Rosters announced for Red-White World Series
The two teams for the Cougars’ annual Red-White World Series were announced Monday. The series seems to be a matchup of opposites as one team appears to have better pitchers while the other has better hitters.
Wednesday night’s game and the following two days will be an early look at how the Cougars will perform this year. Having swept the conference titles last season, they should be looking to get the chip off their shoulder and advance to the College World Series.
Here are some of the players that will be playing at Daryl and Lori Schroeder Park at 6:30 p.m. Wednesday through Friday.
After performing mostly out of the bullpen as a freshman, Trey Cumbie surprised many in his sophomore year. Cumbie’s entry into the starting rotation saw many firsts for the baseball team.
In 15 starts, he went 10-2 — the first Cougar to do so since 2013 — and led the American Athletic Conference with a 2.04 earned run average and four complete games pitched. Cumbie’s performance saw him named the conference’s Pitcher of the Year and a First Team All-American, the first time a Cougar had done either since 2006.
Cumbie was drafted by the Houston Astros in the 38th round of the MLB Draft but chose to return to UH for his junior year. In two years, Cumbie has done nothing but improve, so expect the same this year.
Like Cumbie, Mitch Ullom was expected to take the next step in his sophomore year after being named a Freshman All-American. In 16 starts, Ullom went 6-3 with a 3.57 ERA. Recording 51 strikeouts in 95.2 innings pitched, Ullom was named to the all-conference second team.
With John King now graduated, Ullom is in a position to be a strong No. 2 pitcher behind Cumbie. His performance on Thursday will prove if he is ready for the job.
One of only four seniors on the roster, Connor Hollis is the most experienced hitter on the team. The three-time conference all-academic team member, Hollis has played every infield position and has a knack for not making defensive errors.
But Hollis’ batting average was the worst of his career in 2017. After hitting .321 and .294 as a freshman and redshirt sophomore, Hollis only hit .266 last season. But Hollis has had 50-plus hits in back-to-back seasons for the Cougars and had a career best 30 RBI’s last year.
Look for Hollis to continue to be a strong defender for the Cougars and from time to time have a game-winning hit.

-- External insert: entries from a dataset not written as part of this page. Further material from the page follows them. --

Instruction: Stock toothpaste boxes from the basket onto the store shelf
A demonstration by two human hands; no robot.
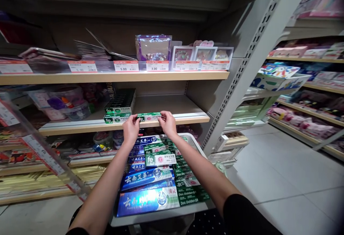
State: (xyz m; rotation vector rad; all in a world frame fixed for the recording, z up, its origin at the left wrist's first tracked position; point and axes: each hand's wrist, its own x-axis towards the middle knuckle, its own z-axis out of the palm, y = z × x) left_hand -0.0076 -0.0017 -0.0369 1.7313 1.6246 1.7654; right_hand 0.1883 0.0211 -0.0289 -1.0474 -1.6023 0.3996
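Observation:
A green and white toothpaste box (148, 117) lies level at the front edge of the middle shelf, held at its two ends. My left hand (131, 128) pinches its left end, and my right hand (167, 123) grips the right end. Just left of it, a stack of matching green toothpaste boxes (120, 102) stands on the shelf. Below my forearms is a pale basket (193, 140) filled with boxes. Blue toothpaste boxes (147, 201) fill its left side, and green toothpaste boxes (189, 193) its right. One green box (160, 159) lies across the top.
The middle shelf (166, 102) runs beneath an upper shelf (115, 78) with price tags, booklets and small packs. Clear plastic tubs (70, 100) stand left of the stack. A slotted metal upright (242, 62) rises at the right, beside a tiled aisle floor (279, 167).

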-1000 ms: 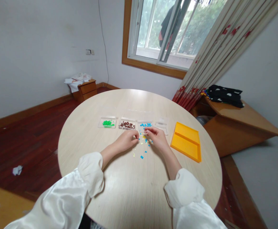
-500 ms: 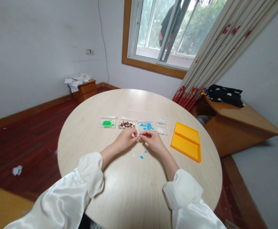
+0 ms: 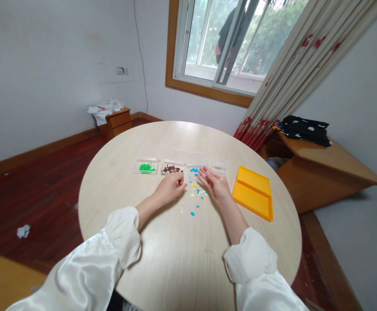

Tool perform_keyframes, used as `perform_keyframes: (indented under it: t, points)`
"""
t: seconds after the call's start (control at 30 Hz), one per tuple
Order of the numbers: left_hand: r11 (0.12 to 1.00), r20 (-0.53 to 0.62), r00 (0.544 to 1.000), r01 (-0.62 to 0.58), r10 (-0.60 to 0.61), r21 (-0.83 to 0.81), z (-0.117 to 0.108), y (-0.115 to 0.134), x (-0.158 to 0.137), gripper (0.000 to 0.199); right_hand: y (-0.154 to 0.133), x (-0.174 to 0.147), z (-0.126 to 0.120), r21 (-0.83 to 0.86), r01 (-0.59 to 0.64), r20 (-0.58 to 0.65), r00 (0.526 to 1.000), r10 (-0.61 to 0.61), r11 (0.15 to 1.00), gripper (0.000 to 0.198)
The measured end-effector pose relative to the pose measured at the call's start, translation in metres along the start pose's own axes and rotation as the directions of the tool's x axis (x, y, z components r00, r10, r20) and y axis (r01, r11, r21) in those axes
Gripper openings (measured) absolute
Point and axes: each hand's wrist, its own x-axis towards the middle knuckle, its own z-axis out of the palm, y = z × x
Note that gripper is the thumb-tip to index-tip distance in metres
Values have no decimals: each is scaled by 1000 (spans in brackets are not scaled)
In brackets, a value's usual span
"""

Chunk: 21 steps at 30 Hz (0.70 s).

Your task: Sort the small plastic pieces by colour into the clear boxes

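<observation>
"Looking at the tabletop [image 3: 178, 255], where were the small loose pieces [image 3: 192, 214] found?"

"Blue, yellow and pale ones were scattered between the left hand [image 3: 170, 188] and the right hand [image 3: 218, 186], and some were seen closer to the near edge. More blue ones were seen in the clear tray [image 3: 190, 176], just beyond, partly covered by the right hand."

"And how were the hands held?"

"The right was opened almost flat, fingers stretched, near that tray; nothing was seen in its grasp. The left was curled, just on the near side of the brown pieces [image 3: 172, 169]. Whether something was pinched there could not be told."

"What care was called for in such handling?"

"It was judged that each piece was best taken singly, by the fingertips only, with the wrists kept lifted, so that neighbours were not swept away."
</observation>
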Motion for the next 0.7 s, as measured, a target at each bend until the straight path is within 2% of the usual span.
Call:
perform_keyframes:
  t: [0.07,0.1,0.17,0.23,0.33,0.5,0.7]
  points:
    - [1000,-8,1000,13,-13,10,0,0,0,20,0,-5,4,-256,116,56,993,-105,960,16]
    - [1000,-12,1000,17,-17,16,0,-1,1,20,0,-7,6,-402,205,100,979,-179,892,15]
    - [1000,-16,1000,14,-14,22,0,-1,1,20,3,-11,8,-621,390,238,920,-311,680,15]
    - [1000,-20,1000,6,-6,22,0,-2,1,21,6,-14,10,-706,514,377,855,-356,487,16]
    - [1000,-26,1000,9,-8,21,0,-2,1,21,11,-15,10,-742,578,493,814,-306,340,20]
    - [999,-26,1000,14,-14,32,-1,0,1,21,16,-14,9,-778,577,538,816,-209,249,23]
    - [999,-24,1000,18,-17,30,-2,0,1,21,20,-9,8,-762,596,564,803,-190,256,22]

After making only one start as a freshman, Grayson Padgett made the most of his 48 starts in his sophomore year. In the first week of the season, Padgett was named the conference Player of the Week after hitting .750 and scoring six RBI’s against Wake Forest and Nicholls State.

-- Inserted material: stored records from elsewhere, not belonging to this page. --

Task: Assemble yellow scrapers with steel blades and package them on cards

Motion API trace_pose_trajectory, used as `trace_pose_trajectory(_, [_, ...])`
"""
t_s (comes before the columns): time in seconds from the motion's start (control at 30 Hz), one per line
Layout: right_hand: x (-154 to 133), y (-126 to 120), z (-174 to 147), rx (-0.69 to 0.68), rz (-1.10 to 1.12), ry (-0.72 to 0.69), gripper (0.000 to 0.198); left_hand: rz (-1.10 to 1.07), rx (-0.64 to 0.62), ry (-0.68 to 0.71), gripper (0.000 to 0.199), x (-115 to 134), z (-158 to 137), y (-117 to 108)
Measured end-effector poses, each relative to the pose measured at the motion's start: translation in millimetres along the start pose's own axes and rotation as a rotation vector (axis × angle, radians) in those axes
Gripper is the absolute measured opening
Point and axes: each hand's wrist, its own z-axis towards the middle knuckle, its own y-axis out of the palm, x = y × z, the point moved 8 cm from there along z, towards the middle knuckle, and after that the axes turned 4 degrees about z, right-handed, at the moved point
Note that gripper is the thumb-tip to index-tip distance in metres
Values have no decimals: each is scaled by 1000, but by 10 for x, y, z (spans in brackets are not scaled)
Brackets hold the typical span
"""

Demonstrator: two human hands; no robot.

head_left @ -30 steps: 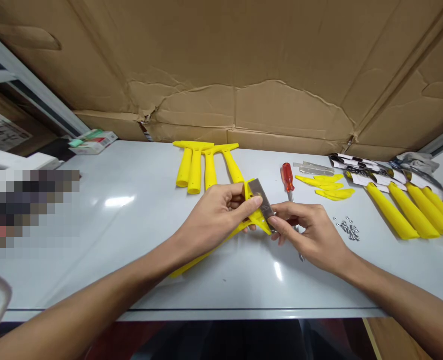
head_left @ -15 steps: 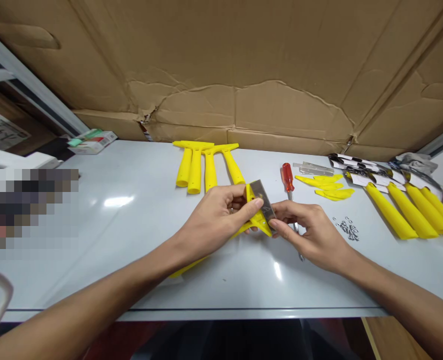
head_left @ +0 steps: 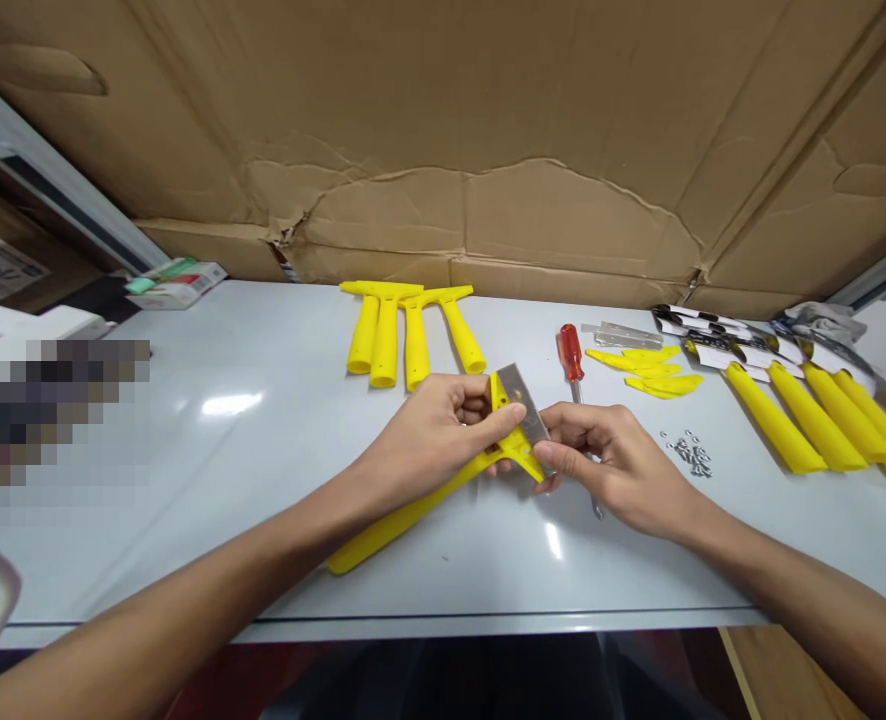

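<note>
My left hand point(head_left: 443, 425) grips a yellow scraper handle point(head_left: 394, 522) near its wide head, thumb pressed on a flat metal blade point(head_left: 515, 388) that lies along the head. The handle's long shaft slants down to the left, under my wrist. With fingertips closed at the blade's lower right end, my right hand point(head_left: 623, 470) pinches it; some of those fingers are hidden behind. Just beyond my right hand lies a red-handled screwdriver point(head_left: 571, 355), its shaft partly covered by the fingers. Small metal screws point(head_left: 690, 455) are scattered to the right of that hand.
Several yellow scraper handles point(head_left: 384, 345) lie at the back middle. Loose metal blades point(head_left: 623, 337) and flat yellow pieces point(head_left: 660, 386) lie right of the screwdriver. Yellow-handled scrapers with black-and-white heads point(head_left: 777, 420) line the right. A cardboard wall point(head_left: 458, 220) closes off the back.
The scraper handle's shaft has swung lower and shows more below my left wrist. The blade has tilted slightly and looks brighter. Both hands keep their hold.
</note>
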Motion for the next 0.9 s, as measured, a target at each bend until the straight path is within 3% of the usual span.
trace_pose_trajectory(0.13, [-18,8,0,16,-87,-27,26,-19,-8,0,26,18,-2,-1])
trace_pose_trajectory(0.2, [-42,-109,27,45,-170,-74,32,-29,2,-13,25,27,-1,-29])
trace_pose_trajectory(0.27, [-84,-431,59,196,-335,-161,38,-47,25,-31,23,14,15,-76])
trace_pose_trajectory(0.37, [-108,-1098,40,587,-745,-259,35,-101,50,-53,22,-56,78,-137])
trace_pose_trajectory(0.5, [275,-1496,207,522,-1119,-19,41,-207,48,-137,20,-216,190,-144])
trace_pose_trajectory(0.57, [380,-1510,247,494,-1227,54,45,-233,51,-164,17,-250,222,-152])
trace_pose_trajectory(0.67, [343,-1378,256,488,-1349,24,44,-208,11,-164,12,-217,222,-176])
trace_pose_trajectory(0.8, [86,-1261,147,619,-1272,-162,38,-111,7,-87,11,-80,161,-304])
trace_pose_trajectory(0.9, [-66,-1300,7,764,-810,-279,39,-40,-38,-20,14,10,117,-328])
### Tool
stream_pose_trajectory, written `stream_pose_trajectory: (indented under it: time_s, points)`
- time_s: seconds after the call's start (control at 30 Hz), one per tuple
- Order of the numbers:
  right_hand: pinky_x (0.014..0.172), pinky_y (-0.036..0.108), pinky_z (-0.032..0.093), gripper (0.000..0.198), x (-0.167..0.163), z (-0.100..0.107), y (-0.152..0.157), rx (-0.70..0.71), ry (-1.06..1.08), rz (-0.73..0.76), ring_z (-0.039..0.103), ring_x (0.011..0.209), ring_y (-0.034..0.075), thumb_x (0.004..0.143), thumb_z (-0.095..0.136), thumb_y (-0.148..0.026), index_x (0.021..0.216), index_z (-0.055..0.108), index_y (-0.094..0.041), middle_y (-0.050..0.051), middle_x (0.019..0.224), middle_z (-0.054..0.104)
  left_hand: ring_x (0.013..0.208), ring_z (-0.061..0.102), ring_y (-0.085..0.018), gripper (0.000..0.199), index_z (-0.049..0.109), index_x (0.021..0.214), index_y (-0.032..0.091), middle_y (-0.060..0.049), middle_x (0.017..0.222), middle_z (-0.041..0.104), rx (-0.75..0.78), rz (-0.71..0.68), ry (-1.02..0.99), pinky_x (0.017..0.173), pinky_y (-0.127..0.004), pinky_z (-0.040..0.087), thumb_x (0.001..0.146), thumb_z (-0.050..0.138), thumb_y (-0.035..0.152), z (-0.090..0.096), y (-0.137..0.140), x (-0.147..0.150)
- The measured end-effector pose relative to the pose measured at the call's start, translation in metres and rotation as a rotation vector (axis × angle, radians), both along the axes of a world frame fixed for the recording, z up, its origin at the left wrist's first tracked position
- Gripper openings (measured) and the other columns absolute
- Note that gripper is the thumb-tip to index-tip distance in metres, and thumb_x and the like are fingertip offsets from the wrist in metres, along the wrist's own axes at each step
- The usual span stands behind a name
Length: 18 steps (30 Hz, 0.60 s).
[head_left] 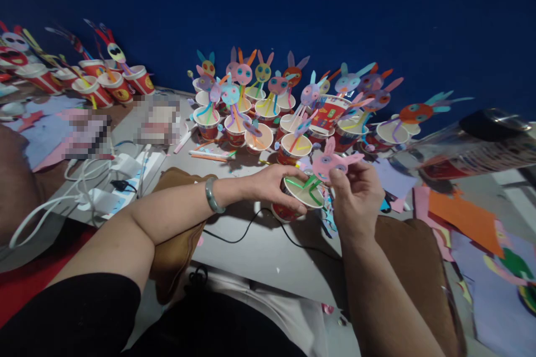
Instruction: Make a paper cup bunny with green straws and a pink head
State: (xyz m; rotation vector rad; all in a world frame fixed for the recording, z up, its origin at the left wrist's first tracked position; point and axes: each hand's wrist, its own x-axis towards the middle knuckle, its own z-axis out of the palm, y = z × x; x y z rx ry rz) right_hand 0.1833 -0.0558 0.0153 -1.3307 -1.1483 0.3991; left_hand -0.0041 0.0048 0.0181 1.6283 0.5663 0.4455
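My left hand (280, 188) is wrapped round a red paper cup (286, 212) with a pale inside, holding it over the table. Green straws (310, 183) bend up from the cup to a pink paper rabbit face (328, 162) with long ears and two round eyes. Thumb and fingers of my right hand (355, 192) pinch that pink rabbit face at its right edge. Just beyond my hands stands a group of similar cups (296, 148) carrying colourful paper rabbit heads.
More decorated cups (113, 88) stand at the back left. White power strips (134, 178) with cables lie left; a black cord crosses the table (268, 251). Orange paper (464, 220) and other sheets lie right, near a clear cylinder (473, 150). Another person's arm (17, 178) is at the left.
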Motion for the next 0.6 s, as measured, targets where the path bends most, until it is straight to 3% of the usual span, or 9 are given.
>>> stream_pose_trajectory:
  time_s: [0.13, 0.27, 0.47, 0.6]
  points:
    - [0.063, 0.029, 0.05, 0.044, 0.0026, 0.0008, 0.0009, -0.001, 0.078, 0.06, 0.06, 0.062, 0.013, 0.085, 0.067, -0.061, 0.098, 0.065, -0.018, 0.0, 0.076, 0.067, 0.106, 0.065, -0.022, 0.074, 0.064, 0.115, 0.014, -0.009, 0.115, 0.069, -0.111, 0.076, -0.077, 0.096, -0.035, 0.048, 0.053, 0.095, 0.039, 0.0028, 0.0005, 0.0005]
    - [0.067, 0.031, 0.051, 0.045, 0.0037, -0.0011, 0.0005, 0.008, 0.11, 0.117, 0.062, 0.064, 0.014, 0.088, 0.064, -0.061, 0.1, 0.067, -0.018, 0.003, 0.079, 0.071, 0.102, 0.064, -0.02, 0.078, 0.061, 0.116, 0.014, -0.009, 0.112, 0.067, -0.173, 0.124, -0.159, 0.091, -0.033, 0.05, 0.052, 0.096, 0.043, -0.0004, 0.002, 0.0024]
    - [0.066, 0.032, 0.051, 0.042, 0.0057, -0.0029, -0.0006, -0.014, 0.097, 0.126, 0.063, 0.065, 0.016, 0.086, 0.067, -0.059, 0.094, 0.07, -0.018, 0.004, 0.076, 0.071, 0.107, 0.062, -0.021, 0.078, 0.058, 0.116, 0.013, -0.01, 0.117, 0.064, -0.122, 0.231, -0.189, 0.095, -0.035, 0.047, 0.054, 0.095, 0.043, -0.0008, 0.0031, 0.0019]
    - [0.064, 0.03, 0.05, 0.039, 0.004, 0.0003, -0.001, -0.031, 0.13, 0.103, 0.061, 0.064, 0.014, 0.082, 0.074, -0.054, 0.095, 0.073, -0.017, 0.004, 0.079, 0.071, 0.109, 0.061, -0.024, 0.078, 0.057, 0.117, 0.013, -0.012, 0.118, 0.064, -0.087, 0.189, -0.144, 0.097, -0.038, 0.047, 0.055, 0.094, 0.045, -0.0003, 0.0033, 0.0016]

Padgett was kept off the diamond for a while due to a knee injury, but he still managed to hit .309 with 59 hits and 40 RBI’s. The utility player came in clutch late in the season with a three-run home run against Memphis in the conference championship tournament and three RBI’s against Iowa in the NCAA Houston Regional.
Having the best average out of the returning hitters, Padgett will need to fill the void left by his teammates who went on to the MLB.
Statistically, Joe Davis took a step back from his record-breaking freshman year, but he did not have a bad season. Davis was fourth on the team in batting average (.299) and home runs (8). Playing first base and designated hitter, Davis scored 46 RBI’s on 73 hits.
All of Davis’ home runs came against conference opponents and had a hit in every game of the conference tournament. Davis was named to the all-conference second team as the DH. Now as the leading returner in home runs and RBI’s, Davis should expect to have another strong year offensively.
After transferring from Grayson College last year, shortstop Cooper Coldiron played only 15 games last year, but all his games came late in the season as the team was making its championship push. Batting .245, he scored six runs and had six RBI’s in the games he played in.
After impressing scouts in his limited action, Coldiron was drafted by the Chicago Cubs in the 39th round of the MLB Draft. Like Cumbie, however, Coldiron chose to return to school and make the most of his final year of college baseball.